Notwithstanding the fact that a debtor’s homestead exemption in Cunningham expired when debtor abandoned the property, the cash proceeds following the sale of homestead property are not exempt from the reach of creditors under the Act. The plain language of the statute is clear: “An estate of homestead… in the land and buildings may be acquired pursuant to this chapter…” (Emphasis added). There is no reference in the statute, nor is there any case law in Massachusetts, stating that the liquid proceeds from the sale of a homestead estate are similarly protected. Nevertheless, there certainly are cases that involve the transformation of exempt assets other than the estate of homestead, and the courts in those cases held that, once the transformation occurs, the exemption is lost.[46]

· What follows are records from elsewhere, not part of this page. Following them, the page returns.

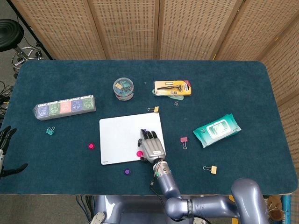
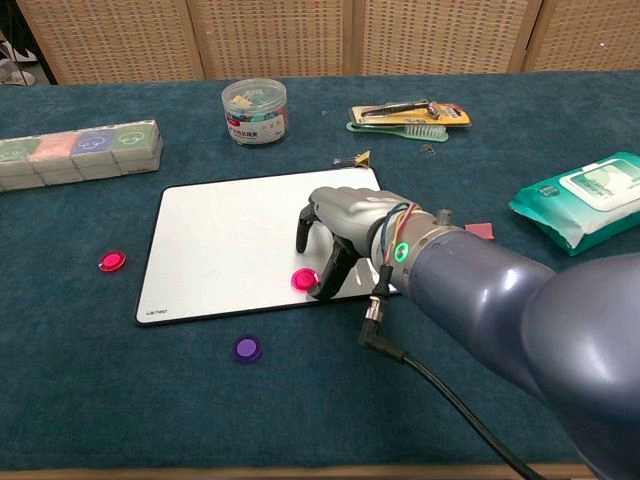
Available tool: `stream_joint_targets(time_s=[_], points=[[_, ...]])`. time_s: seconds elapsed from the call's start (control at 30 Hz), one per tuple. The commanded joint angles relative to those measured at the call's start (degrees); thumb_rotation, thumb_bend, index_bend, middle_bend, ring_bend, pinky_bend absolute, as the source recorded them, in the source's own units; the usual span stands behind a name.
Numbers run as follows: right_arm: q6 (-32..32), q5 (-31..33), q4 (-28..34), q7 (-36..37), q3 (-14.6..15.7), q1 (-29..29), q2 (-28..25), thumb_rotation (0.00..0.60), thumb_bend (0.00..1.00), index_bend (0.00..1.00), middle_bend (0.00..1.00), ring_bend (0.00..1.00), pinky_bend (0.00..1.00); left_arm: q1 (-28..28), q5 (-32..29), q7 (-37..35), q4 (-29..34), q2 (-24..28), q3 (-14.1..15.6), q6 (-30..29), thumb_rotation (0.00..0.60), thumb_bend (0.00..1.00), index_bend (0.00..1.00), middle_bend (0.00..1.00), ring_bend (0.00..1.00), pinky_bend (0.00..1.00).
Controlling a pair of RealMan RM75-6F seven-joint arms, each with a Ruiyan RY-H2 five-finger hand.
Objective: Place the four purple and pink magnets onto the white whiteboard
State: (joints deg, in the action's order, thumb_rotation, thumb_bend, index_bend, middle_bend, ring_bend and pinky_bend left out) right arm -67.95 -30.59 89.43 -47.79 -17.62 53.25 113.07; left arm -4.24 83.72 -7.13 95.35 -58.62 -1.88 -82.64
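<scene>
Right hand (image 2: 335, 225) arched over whiteboard (image 2: 220, 240), fingers curled down beside pink magnet (image 2: 303, 279) on board's near edge; contact unclear. Purple magnet under hand, hidden. Two off board on worktop: pink (image 2: 111, 262), purple (image 2: 246, 348). Half done, judging. Next: lift clear, fetch purple. Left hand (image 1: 5, 149) idle, fingers spread.

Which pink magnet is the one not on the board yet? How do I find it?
Find the white whiteboard in the middle of the blue table. Look just past its left edge: the pink magnet lies there alone on the cloth. The other pink magnet sits on the board beside the right hand, and the nearby purple magnet lies below the board.
</scene>
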Motion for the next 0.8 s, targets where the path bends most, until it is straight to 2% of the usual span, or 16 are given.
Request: stream_joint_targets(time_s=[0.03, 0.23, 0.4, 0.57, 0.63, 0.8], points=[[-0.30, -0.29, 0.45, 0.22, -0.06, -0.14, -0.23, 0.600, 0.35, 0.25, 0.00, 0.00, 0.00, -0.03, 0.01, 0.04, -0.02, -0.01, 0.02, 0.08, 0.600, 0.00, 0.00, 0.00, 0.00, 0.00], [-2.28, -2.24, 4.95, 0.60, -0.13, -1.27, -3.43, 0.600, 0.35, 0.25, 0.00, 0.00, 0.00, -0.21, -0.20, 0.56, -0.13, -0.27, 0.02, 0.48, 0.600, 0.00, 0.00, 0.00, 0.00, 0.00], [-4.65, -6.69, 11.56, 1.41, 1.39, -3.65, -9.69, 0.600, 0.35, 0.26, 0.00, 0.00, 0.00, -0.49, -0.50, 1.23, -0.22, -0.65, 0.10, 1.19, 0.600, 0.00, 0.00, 0.00, 0.00, 0.00], [-7.09, -12.81, 16.76, 4.23, 4.51, -7.67, -17.22, 0.600, 0.35, 0.27, 0.00, 0.00, 0.00, -0.67, -0.42, 2.16, -0.21, -1.14, 0.30, 1.56, 0.600, 0.00, 0.00, 0.00, 0.00, 0.00], [-7.01, -16.47, 18.30, 7.61, 6.17, -10.05, -21.49, 0.600, 0.35, 0.27, 0.00, 0.00, 0.00, -0.81, -0.42, 2.87, -0.22, -1.50, 0.34, 1.76, 0.600, 0.00, 0.00, 0.00, 0.00, 0.00], [-6.27, -24.00, 18.52, 14.87, 9.94, -14.46, -29.09, 0.600, 0.33, 0.25, 0.00, 0.00, 0.00, -1.27, -0.20, 4.18, -0.26, -2.34, 0.41, 2.26, 0.600, 0.00, 0.00, 0.00, 0.00, 0.00]])
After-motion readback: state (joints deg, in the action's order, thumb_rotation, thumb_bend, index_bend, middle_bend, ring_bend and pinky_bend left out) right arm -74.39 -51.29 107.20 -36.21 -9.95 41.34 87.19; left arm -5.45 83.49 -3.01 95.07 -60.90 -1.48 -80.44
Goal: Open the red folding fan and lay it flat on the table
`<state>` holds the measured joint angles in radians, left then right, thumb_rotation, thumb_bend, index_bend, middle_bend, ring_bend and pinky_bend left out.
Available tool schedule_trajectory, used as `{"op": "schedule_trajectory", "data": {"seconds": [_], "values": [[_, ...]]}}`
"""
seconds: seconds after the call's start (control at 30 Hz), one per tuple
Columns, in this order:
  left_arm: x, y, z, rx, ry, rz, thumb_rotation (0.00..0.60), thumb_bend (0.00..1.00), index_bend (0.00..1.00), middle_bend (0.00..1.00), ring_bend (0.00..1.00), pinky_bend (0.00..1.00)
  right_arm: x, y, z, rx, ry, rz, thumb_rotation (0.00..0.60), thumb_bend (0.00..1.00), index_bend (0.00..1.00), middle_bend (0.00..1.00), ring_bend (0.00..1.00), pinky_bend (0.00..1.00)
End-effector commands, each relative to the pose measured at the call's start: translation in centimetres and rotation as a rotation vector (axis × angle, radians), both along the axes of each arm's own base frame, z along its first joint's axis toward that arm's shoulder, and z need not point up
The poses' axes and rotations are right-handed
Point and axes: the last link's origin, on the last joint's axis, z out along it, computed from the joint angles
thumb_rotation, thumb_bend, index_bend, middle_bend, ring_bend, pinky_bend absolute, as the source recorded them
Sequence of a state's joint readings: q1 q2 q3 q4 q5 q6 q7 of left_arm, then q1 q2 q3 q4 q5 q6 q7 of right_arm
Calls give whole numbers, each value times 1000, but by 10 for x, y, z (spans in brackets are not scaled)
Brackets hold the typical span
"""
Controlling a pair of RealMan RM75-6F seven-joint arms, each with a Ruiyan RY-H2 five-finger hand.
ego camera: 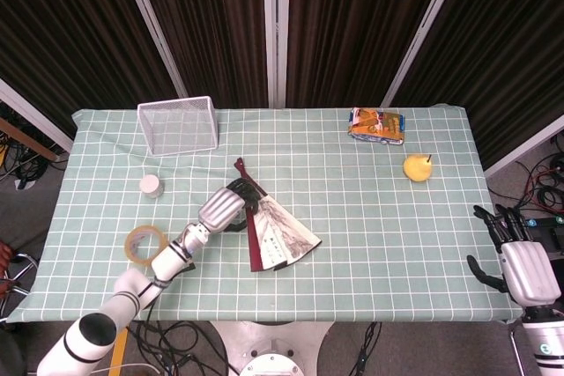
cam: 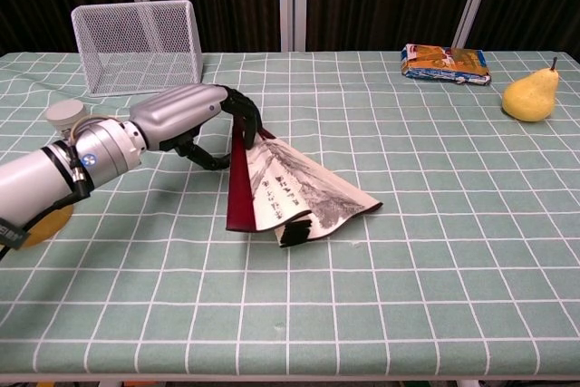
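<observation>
The red folding fan [ego camera: 280, 237] [cam: 304, 192] lies partly spread in the middle of the table, its painted paper leaf facing up between dark red guards. Its wide end points toward the front edge. My left hand [ego camera: 224, 210] [cam: 181, 115] reaches in from the left. Its fingers [cam: 243, 115] curl over the sticks near the pivot and the thumb sits below on the left, so it grips the fan's narrow end. My right hand [ego camera: 520, 263] hangs off the table's right edge with its fingers apart and nothing in it. The chest view does not show it.
A white wire basket [ego camera: 178, 125] [cam: 138, 43] stands at the back left. A small white cup [ego camera: 152, 185] [cam: 63, 112] and a tape roll [ego camera: 144, 243] lie left of my forearm. A snack packet [ego camera: 377, 125] [cam: 447, 62] and a yellow pear [ego camera: 418, 167] [cam: 530, 95] sit at the back right.
</observation>
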<state>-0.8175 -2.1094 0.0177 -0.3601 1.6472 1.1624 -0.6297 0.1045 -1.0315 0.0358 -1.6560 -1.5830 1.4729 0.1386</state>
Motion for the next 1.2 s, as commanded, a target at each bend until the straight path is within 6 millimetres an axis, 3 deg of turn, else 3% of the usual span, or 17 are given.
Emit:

In the case of In re Toone the debtor, former president of the First National Bank of Marlborough, had $220,000 in that bank’s qualified plan and claimed the same as exempt under both Massachusetts law[47] and ERISA,[48] after he had his attorney in fact son Attorney David Toone withdraw the same for purposes of rolling them over into an IRA account so-called, in accordance with I.R.C. grace provisions. The FDIC, a pre-petition creditor, had a $48,000,000 judgment. The bankruptcy court (Hillman, J) found once the ERISA plan administrator wrote checks to Debtor’s attorney in fact, as a matter of state law the funds were no longer exempt property and the pre-petition creditor recovered. Cunningham’s conduct in the within proceeding, converting exempt real estate to non-exempt cash is exactly parallel.[49]

In the case of In re Wiesner, where homestead Massachusetts real estate was properly claimed as exempt, the court found the fire insurance proceeds payable after a fire were not exempt under the Homestead Act.[50] In Hoult v. Hoult, the defendant entered into a post-judgment stipulation to address a non-dischargeable judgment. The court found the anti-alienation provision of ERISA applies to benefits only where held by the plan administrator and not after they reach the hands of the beneficiary, although a different result would pertain under the Social Security Statute, but the First Circuit in Hoult v. Hoult did not need to reach that issue.[51]

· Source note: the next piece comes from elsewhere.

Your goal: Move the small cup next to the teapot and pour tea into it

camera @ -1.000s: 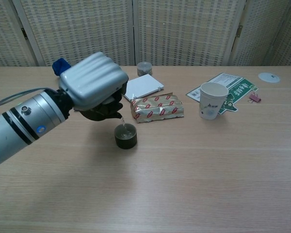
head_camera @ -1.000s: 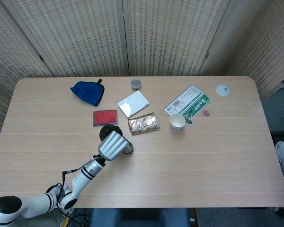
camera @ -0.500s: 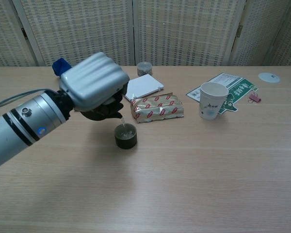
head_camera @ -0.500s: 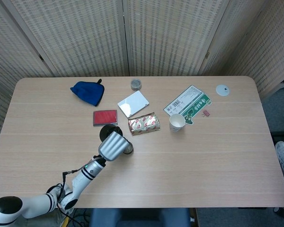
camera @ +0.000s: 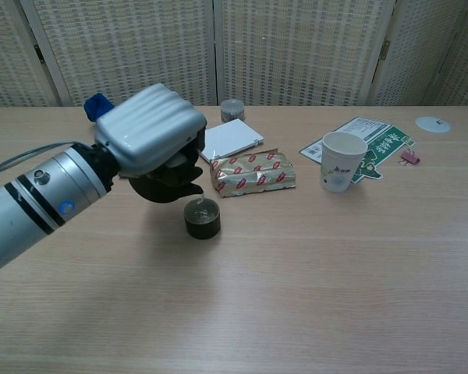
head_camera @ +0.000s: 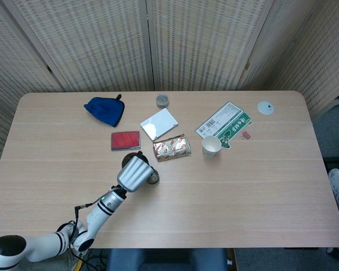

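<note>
left robot hand (camera: 150,132) grips the dark teapot (camera: 165,181), holding it above the desk (camera: 312,265) with its spout just over the small dark cup (camera: 202,217); the head view shows the same robot hand (head_camera: 134,174) covering most of the teapot, with the cup (head_camera: 152,178) peeking out at its right edge. the cup stands on the desk, in front of a foil packet (camera: 252,173). behind the packet lie a white box (camera: 229,139) and a small tin (camera: 232,110). a paper cup (camera: 342,161) stands to the right beside a green leaflet (camera: 372,144). a red case (head_camera: 125,140) and blue cloth (head_camera: 105,110) lie further left.
</note>
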Tool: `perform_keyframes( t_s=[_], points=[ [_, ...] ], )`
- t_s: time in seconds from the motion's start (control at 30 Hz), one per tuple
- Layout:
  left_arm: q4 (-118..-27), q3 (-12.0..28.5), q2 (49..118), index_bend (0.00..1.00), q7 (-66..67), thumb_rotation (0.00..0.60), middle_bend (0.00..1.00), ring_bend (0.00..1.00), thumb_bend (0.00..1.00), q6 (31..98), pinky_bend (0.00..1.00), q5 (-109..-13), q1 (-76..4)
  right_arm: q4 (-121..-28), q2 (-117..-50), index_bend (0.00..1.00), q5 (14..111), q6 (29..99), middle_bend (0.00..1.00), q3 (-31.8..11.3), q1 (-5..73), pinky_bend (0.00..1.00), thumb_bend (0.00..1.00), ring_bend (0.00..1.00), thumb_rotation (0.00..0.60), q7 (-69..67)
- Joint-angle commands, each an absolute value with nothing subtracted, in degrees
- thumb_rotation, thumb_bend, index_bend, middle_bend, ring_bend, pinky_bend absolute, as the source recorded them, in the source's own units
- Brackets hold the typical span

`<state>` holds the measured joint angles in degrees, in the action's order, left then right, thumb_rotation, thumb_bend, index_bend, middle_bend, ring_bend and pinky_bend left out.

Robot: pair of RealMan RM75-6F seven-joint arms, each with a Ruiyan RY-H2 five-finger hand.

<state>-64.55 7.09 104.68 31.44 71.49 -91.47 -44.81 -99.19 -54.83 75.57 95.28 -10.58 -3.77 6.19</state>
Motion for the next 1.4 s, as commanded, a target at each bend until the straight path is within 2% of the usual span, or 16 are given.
perform_keyframes(
  t_s=[0.03,0.27,0.5,0.57,0.63,0.83,0.9,0.93,1.13,1.23,1.4],
  points=[
    [-65.8,7.9,104.7,1.00,28.8,0.564,1.00,1.00,0.35,71.5,0.57,-90.3,-44.5,-99.2,-54.8,0.20,75.5,95.3,0.22,-10.6,-3.8,0.27,0.20,0.15,0.600,6.2],
    [-69.3,11.0,104.4,1.00,20.3,0.558,1.00,1.00,0.35,71.4,0.57,-85.9,-43.3,-99.4,-54.8,0.20,75.5,95.4,0.22,-10.7,-3.8,0.27,0.20,0.15,0.600,6.3],
    [-77.0,14.6,100.4,1.00,12.0,0.505,1.00,1.00,0.35,69.5,0.57,-78.6,-40.7,-99.2,-54.9,0.20,75.5,95.0,0.22,-10.7,-3.6,0.27,0.20,0.15,0.600,6.1],
    [-78.2,15.0,99.2,1.00,10.6,0.464,1.00,1.00,0.35,69.1,0.57,-77.3,-40.1,-99.2,-55.0,0.20,75.5,94.9,0.22,-10.7,-3.5,0.27,0.20,0.15,0.600,6.2],
    [-79.2,15.1,97.9,1.00,9.6,0.415,1.00,1.00,0.35,68.8,0.57,-76.2,-39.3,-99.1,-55.0,0.20,75.5,94.7,0.22,-10.8,-3.4,0.26,0.20,0.15,0.600,6.2],
    [-80.0,14.4,95.2,1.00,8.1,0.341,1.00,1.00,0.35,68.2,0.57,-74.6,-37.6,-99.1,-55.2,0.20,75.7,94.2,0.22,-10.7,-3.0,0.25,0.20,0.15,0.600,6.3],
    [-80.1,14.0,94.5,1.00,8.0,0.298,1.00,1.00,0.34,67.9,0.57,-74.3,-37.2,-99.1,-55.2,0.20,75.9,94.1,0.22,-10.7,-2.9,0.25,0.20,0.15,0.600,6.4],
    [-80.1,13.8,94.2,1.00,8.1,0.270,1.00,1.00,0.33,67.8,0.58,-74.2,-37.1,-99.2,-55.2,0.20,75.9,94.0,0.22,-10.7,-2.8,0.25,0.20,0.15,0.600,6.5],
    [-80.1,12.9,93.1,1.00,9.0,0.195,1.00,1.00,0.24,67.1,0.57,-73.0,-36.3,-99.5,-55.4,0.20,76.3,94.0,0.22,-10.7,-2.5,0.25,0.20,0.15,0.600,7.1],
    [-79.6,12.4,93.0,1.00,9.3,0.190,1.00,1.00,0.23,67.0,0.54,-72.8,-35.9,-99.7,-55.3,0.20,76.3,94.1,0.22,-10.6,-2.5,0.25,0.20,0.15,0.600,7.3],
    [-79.0,12.0,92.8,1.00,8.8,0.189,1.00,1.00,0.23,66.6,0.42,-72.3,-35.3,-99.8,-55.3,0.20,76.2,94.2,0.22,-10.5,-2.6,0.24,0.20,0.15,0.600,7.5]
  ],
)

A Debtor’s Spouse is not Protected by a Homestead

Once the Tenancy by the Entirety Is Severed by Sale:

The Act explicitly states that only “one owner may acquire an estate of homestead…”. However, when the property that is subject to the homestead is a tenancy by entirety, the homestead held by one owner is effectively held by the other owner as well. This is because in a tenancy by entirety “husband and wife are seized of the estate so granted as one person, and not as ordinary joint tenants or as tenants in common.”[52] Thus, a tenancy by entirety is a legal creation in which the “interests of both the husband and wife extend to the whole of the property, not merely to some fractional interest that the other does not also hold.” Id.[53] Further, any creditors of one party may not encumber the property as it is also held by the other, non-debtor party. Rather, the creditor must wait until after the end of the tenancy by entirety to encumber the debtor.

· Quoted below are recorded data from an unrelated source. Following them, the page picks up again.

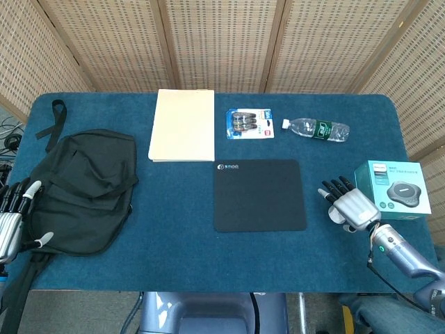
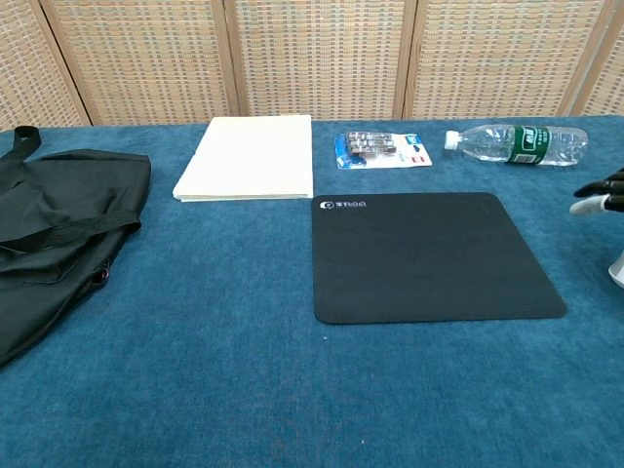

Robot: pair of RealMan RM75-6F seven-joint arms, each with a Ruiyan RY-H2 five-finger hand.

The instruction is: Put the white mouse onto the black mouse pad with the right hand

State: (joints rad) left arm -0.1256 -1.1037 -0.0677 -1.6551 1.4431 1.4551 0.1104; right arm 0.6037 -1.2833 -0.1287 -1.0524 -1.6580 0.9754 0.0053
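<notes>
The black mouse pad (image 1: 259, 195) (image 2: 429, 255) lies flat in the middle of the blue table. My right hand (image 1: 351, 205) hovers just right of the pad with its fingers (image 2: 597, 195) straight and spread, pointing toward the pad. The white mouse (image 2: 618, 271) shows only as a pale sliver at the chest view's right edge, below those fingers. In the head view it is almost wholly hidden under the hand. My left hand (image 1: 10, 216) rests at the table's left edge beside the black bag, holding nothing.
A black bag (image 1: 80, 188) covers the left side. A cream folder (image 1: 182, 125), a blister pack (image 1: 250, 123) and a water bottle (image 1: 320, 129) lie behind the pad. A teal speaker box (image 1: 393, 189) stands right beside my right hand.
</notes>
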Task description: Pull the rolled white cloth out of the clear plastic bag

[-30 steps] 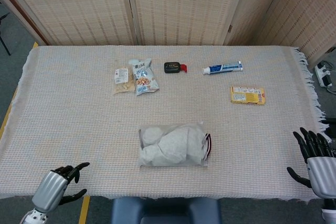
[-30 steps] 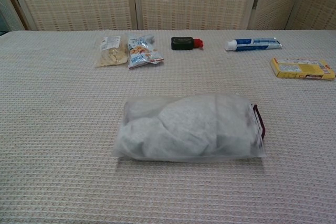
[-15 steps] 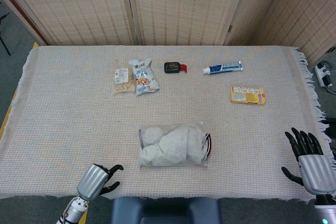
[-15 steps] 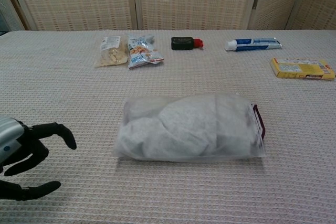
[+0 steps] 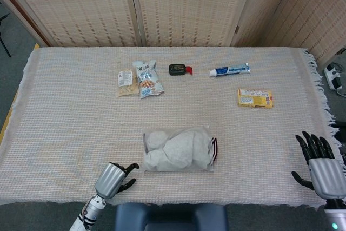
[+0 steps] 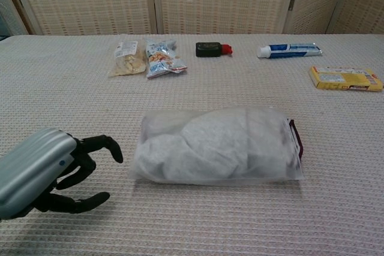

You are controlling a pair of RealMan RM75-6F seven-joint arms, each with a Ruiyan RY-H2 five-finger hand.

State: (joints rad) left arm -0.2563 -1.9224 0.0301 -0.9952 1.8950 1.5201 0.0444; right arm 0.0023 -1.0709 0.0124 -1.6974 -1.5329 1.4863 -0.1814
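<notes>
Clear plastic bag point(image 5: 178, 149) with rolled white cloth point(image 6: 210, 145) inside, near-centre on table point(image 5: 65, 123); left hand point(image 6: 57, 172) beside closed end, right hand point(image 5: 324, 166) far right, both empty, fingers apart; risk of dragging whole bag unless pinned.

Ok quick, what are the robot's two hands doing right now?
Left hand: open, holding nothing, just beside the clear plastic bag.
Right hand: open, fingers spread, holding nothing, at the table edge.

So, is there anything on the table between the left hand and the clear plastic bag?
Nothing visible. In the chest view only bare tablecloth lies between the left hand and the closed left end of the clear plastic bag. The snacks, toothpaste and box lie far behind it.
</notes>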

Section 522(c)[54] only preempts state law from determining what kinds of debts exempt property can be subject to. This is different from creating a new broad federal category of exempt property, i.e. cash proceeds from the voluntary sale of exempt property. The Bankruptcy Code does not preempt the state from determining what kinds of property to exempt, and each state determines, as a matter of state law, the degree of protection given to the proceeds resulting from a voluntary sale of homestead property.

In Bruin Portfolio, the Bankruptcy Appellate Panel for the First Circuit provides: “states can determine the nature and amount of property that can be exempted, but not the nature of debts to which the exemption applies.”[55] This underscores the proposition that state law controls the exemptability of homestead proceeds because it is a question of what nature of property the state is choosing to exempt. Massachusetts exempts certain qualifying real estate, but does not exempt proceeds of a voluntary sale of exempt real estate from post-petition creditors or garden variety pre-petition creditors whose debts have been declared non-dischargeable by the Bankruptcy Court. However, once a debtor abandons the homestead, and clearly once he sells the exempt property, Section 522(c) of Federal bankruptcy law no longer protects non-exempt proceeds from the sale of real property. The drafters of Section 522(c) knew of the different states schemes set forth above. They did not choose to preempt or broaden protection for exempt property or cash proceeds resulting from such a sale thereby making proceeds exempt property protected in perpetuity. Hence, the disposition of cash proceeds to debtor from the sale of homestead property is not preempted and remains a question that the Massachusetts Bankruptcy Court has already decided.

The Bankruptcy Court’s Reliance in Cunningham upon In re Reed is Misplaced:

In the case of In re Reed, which was heavily relied upon by the bankruptcy court, the Western Texas Bankruptcy Court states: “When a debtor claims exemptions under state law, only state law controls whether a given property is exempt?”[56] The Massachusetts Bankruptcy Court in Cunningham does not take this language into account.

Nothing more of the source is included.